▶ _Activity_:
Your task is to copy every line of this material exactly.

▶ _Exercise data_:
-- -- --

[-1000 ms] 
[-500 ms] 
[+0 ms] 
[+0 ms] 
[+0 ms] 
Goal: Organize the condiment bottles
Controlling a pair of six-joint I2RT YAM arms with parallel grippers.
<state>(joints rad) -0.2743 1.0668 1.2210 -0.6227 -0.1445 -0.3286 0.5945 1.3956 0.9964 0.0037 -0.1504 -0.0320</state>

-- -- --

▶ _Output below_:
[-1000 ms] 
[-500 ms] 
[+0 ms] 
[+0 ms] 
[+0 ms] 
Goal: Organize the condiment bottles
Controlling a pair of six-joint I2RT YAM arms with parallel grippers.
<state>(joints rad) -0.2743 1.0668 1.2210 -0.6227 -0.1445 -0.3286 0.5945 1.3956 0.9964 0.0037 -0.1504 -0.0320</state>

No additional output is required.